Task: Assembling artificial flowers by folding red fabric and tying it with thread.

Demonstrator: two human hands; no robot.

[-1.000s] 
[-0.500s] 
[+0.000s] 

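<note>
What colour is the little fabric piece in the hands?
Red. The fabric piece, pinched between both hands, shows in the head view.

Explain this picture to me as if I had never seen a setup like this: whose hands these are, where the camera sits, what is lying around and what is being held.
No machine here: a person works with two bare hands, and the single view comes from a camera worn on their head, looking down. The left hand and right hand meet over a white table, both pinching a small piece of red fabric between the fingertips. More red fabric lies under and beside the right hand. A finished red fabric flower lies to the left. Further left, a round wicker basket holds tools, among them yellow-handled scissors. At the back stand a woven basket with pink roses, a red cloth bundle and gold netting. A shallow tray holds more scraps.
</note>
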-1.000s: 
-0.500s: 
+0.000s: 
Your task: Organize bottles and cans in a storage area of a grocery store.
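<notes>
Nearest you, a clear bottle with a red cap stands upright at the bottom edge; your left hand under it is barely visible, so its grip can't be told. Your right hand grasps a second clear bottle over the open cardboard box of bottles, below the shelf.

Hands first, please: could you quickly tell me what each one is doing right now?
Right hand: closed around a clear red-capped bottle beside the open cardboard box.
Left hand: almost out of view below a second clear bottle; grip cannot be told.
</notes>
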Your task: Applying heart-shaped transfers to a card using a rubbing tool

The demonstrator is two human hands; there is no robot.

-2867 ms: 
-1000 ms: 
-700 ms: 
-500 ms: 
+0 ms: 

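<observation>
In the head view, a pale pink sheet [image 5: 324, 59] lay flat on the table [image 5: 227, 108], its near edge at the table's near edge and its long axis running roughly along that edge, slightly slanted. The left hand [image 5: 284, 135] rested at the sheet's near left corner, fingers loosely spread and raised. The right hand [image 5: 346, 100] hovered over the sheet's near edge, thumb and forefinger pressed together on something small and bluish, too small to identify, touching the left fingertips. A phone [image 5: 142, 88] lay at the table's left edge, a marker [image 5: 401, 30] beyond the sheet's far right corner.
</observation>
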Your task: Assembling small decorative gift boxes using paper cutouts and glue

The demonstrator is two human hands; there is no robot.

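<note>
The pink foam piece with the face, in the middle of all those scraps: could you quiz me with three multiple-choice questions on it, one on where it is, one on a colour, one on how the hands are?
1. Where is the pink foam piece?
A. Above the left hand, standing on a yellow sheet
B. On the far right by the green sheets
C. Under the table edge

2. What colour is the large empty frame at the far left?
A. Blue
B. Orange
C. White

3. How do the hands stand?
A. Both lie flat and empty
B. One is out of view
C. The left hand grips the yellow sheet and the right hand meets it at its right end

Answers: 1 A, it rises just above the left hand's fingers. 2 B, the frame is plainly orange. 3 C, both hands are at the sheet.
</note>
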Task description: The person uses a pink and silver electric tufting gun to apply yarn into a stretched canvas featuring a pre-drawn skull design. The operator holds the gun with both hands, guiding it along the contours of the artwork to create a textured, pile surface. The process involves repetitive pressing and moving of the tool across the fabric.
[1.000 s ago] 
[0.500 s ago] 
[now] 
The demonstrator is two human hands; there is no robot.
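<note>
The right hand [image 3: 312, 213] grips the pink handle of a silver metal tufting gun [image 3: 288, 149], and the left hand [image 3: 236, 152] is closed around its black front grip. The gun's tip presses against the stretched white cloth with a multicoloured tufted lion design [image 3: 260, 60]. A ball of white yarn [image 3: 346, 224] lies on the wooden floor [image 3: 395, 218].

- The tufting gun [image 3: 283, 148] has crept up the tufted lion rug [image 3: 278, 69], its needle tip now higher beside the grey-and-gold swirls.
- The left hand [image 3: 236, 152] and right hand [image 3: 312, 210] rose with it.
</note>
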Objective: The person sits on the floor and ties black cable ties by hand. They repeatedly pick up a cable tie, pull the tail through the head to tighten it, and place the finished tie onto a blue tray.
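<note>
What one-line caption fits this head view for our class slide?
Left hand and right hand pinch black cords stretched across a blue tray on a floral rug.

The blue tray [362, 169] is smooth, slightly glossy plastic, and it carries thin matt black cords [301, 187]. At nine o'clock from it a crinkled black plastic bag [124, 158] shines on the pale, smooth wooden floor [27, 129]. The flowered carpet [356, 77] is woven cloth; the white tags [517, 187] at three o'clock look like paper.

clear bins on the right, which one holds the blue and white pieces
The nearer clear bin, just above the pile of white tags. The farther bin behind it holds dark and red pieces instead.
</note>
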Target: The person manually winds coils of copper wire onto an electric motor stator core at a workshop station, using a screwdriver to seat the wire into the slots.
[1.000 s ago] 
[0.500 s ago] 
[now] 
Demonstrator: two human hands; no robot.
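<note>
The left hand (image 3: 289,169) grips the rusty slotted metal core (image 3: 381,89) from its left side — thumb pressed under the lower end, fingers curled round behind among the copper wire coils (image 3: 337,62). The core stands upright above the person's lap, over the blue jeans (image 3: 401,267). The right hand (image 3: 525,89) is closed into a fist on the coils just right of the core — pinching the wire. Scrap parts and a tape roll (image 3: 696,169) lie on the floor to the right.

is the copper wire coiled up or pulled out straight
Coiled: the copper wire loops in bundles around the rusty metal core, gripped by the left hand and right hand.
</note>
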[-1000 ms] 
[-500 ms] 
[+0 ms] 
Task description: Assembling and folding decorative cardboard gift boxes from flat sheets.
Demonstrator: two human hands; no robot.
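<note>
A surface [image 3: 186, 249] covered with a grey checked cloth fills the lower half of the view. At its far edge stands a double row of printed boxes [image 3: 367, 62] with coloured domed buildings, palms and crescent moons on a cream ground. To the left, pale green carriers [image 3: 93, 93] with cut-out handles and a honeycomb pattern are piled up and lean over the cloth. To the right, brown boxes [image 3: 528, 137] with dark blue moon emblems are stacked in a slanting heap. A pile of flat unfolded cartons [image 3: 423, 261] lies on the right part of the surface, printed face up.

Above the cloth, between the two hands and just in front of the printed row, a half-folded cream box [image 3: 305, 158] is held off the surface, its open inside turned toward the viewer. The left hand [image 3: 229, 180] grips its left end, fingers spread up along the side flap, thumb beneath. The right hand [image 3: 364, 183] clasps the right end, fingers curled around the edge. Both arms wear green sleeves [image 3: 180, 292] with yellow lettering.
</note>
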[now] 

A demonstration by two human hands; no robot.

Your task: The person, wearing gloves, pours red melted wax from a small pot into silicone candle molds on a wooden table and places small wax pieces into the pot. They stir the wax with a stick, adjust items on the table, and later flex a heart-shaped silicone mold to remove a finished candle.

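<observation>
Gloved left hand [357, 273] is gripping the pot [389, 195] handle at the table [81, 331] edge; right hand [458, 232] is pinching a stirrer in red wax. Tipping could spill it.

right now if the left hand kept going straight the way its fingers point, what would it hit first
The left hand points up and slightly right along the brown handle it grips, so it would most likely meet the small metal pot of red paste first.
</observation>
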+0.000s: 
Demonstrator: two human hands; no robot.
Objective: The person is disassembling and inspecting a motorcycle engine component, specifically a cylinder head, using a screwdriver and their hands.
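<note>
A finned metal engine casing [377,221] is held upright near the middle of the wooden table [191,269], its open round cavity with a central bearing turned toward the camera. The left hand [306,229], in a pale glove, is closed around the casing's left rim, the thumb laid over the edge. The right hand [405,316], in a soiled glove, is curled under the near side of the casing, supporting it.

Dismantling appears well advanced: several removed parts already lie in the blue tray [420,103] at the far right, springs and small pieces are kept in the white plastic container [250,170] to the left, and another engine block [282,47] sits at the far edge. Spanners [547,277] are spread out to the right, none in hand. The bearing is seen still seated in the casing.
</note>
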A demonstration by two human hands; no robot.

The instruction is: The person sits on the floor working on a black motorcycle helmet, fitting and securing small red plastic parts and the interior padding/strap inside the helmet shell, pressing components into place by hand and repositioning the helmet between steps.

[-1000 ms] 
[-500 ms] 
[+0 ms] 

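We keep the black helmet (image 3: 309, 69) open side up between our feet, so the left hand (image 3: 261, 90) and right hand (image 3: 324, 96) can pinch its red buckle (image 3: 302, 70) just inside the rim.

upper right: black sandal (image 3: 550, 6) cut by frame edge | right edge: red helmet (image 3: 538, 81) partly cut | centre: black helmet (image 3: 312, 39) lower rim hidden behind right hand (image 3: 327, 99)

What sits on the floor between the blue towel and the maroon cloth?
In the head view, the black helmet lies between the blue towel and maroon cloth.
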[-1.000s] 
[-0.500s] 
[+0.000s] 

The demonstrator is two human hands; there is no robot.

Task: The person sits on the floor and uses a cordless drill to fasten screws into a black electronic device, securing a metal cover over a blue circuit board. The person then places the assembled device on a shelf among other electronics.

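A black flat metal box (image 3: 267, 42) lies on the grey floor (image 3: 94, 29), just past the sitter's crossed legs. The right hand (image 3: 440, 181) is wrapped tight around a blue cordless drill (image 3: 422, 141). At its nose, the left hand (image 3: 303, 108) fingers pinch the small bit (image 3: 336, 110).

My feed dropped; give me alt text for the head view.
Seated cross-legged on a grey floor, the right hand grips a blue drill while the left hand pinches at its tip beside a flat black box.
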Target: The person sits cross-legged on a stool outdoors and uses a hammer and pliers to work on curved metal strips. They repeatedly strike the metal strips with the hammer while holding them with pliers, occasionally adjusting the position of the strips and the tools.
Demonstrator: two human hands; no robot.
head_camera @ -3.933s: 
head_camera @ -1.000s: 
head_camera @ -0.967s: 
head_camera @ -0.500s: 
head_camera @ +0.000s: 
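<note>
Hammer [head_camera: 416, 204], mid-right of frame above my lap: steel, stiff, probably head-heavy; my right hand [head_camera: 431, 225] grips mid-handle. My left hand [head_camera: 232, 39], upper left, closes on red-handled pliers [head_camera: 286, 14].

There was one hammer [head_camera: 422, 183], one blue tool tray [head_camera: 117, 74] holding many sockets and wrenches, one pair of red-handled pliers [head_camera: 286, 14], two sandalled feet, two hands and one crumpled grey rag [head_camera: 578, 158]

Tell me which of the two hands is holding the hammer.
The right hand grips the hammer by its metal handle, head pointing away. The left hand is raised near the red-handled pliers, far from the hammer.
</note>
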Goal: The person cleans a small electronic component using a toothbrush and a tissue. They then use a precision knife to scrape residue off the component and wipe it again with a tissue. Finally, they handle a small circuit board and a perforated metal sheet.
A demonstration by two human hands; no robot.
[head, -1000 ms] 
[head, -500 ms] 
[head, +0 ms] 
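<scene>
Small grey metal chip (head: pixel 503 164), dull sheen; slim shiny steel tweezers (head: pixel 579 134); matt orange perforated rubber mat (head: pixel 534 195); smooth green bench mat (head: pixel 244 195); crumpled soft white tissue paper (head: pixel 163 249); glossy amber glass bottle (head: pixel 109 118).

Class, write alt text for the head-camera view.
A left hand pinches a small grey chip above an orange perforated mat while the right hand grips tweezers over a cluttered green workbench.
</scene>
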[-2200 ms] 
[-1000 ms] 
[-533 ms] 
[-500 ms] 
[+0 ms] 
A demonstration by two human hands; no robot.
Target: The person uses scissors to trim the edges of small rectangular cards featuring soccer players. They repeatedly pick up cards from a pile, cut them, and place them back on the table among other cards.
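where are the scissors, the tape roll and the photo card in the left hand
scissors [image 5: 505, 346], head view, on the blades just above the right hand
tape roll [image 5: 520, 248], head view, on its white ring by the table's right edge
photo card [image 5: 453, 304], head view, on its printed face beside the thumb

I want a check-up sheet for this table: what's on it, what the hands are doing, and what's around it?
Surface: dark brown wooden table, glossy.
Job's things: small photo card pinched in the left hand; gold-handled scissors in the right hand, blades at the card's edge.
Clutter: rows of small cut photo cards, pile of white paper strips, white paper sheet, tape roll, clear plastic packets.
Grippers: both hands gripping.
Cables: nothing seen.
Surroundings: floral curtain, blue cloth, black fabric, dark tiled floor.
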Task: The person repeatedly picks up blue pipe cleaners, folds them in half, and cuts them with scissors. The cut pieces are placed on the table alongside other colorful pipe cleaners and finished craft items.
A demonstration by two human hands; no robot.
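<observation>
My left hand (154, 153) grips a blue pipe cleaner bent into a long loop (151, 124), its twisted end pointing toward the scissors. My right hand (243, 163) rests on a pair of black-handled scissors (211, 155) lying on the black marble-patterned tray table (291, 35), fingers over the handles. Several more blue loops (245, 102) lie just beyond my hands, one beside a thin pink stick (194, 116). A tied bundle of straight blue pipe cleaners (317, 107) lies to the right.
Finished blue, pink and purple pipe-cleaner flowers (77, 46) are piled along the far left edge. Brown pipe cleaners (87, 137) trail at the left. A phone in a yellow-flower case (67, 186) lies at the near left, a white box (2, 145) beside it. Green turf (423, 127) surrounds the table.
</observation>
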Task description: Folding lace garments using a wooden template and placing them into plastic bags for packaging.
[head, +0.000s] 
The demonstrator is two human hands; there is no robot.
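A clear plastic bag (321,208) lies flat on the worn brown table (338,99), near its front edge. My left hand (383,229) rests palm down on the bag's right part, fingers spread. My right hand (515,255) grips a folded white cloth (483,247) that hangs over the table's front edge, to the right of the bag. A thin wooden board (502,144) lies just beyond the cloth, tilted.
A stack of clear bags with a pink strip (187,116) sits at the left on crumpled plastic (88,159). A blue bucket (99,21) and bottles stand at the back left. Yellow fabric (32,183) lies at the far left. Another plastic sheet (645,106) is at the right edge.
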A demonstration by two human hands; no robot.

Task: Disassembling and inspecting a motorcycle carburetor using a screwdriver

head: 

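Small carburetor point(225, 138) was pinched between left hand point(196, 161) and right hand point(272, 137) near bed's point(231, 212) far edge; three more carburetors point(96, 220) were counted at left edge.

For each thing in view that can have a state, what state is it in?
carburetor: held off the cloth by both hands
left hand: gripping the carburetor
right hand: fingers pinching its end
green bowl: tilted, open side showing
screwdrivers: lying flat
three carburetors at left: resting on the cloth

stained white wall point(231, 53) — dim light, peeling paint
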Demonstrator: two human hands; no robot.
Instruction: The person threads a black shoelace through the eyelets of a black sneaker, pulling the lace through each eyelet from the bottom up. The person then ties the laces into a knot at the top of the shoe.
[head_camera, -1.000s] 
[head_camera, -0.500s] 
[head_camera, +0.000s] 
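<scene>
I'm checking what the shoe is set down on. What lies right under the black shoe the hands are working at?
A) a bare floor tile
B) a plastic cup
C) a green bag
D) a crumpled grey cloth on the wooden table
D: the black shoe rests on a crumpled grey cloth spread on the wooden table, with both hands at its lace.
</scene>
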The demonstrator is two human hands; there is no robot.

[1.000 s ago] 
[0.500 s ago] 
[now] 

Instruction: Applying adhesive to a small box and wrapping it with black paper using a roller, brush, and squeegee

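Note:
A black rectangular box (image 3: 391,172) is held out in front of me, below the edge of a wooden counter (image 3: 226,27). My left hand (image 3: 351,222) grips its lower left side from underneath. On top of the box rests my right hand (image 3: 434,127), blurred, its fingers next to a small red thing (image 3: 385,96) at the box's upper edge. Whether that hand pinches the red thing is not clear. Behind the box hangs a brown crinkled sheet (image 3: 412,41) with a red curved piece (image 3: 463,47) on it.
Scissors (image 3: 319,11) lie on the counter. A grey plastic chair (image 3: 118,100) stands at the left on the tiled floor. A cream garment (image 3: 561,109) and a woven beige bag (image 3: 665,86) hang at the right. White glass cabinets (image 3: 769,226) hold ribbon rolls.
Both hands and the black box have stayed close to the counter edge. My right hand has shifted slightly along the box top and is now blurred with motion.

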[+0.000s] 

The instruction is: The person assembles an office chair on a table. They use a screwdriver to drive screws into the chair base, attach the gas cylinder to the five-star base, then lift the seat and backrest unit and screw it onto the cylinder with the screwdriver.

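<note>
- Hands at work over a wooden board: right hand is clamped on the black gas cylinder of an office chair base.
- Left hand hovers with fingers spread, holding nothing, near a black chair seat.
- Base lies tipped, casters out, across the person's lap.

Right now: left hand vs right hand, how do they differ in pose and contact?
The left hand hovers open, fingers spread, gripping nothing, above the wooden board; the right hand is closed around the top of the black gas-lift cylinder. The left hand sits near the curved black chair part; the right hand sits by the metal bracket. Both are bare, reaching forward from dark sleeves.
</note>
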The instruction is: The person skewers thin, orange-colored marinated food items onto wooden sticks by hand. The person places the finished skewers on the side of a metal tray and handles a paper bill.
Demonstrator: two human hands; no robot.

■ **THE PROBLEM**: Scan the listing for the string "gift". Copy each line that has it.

■ **RESULT FOR THIS TASK**:
Your task: Assembling small decorative gift boxes using paper cutouts and glue
Task description: Assembling and folding decorative cardboard gift boxes from flat sheets.

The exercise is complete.